Once you find the line with "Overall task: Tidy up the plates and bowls" in the entries below, return exactly every line from it through the line with "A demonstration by".

Entries supplied START

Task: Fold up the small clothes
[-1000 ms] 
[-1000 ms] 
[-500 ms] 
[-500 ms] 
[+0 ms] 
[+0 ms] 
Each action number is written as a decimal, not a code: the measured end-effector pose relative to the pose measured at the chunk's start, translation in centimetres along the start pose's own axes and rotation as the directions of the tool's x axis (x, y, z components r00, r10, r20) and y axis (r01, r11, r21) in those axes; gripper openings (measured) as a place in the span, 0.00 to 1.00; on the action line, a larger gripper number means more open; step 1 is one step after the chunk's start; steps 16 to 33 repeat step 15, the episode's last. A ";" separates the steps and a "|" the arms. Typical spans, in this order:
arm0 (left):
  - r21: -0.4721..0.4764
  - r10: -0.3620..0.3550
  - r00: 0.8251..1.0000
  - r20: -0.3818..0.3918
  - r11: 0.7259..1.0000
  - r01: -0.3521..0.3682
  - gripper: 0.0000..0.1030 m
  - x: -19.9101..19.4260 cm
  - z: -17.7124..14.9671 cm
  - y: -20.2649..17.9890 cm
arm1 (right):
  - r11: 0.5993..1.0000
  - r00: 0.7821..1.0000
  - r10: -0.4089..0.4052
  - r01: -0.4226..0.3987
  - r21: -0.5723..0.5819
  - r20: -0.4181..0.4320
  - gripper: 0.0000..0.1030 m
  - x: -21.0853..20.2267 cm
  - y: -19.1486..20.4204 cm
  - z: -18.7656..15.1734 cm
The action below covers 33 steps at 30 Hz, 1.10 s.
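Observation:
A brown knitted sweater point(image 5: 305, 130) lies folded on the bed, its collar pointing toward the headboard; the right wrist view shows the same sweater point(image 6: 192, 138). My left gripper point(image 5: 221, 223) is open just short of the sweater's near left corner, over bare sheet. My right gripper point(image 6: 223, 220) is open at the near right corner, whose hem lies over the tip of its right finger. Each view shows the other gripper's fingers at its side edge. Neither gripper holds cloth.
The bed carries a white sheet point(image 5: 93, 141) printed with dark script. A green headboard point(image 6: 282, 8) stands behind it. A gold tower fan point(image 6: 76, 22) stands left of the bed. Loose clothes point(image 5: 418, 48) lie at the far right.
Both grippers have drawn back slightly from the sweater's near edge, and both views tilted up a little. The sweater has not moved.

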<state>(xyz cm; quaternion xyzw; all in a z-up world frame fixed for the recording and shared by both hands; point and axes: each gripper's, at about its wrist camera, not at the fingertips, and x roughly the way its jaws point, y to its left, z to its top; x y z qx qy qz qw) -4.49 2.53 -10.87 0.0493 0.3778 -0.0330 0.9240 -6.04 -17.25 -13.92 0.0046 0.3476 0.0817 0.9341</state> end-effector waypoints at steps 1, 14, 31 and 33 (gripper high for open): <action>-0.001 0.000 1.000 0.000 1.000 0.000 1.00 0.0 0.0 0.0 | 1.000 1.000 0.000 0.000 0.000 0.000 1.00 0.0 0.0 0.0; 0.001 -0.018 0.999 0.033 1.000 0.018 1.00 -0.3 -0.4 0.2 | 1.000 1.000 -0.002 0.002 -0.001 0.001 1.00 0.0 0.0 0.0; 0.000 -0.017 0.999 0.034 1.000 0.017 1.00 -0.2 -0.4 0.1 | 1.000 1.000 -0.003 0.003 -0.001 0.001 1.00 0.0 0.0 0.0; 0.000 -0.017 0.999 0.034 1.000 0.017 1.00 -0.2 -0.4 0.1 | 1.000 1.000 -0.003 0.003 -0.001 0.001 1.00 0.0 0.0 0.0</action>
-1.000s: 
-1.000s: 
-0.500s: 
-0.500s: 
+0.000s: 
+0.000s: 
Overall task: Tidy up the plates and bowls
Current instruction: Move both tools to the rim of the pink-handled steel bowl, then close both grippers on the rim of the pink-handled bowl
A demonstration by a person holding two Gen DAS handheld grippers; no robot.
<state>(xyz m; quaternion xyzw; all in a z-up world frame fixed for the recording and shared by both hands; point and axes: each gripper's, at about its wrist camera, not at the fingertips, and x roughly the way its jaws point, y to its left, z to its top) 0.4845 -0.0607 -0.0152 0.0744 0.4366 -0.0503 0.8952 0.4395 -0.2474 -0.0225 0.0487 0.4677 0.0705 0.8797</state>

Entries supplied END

> _Reply to the task_
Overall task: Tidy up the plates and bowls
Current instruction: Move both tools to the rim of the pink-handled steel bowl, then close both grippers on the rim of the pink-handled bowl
A demonstration by a person holding two Gen DAS handheld grippers; no robot.

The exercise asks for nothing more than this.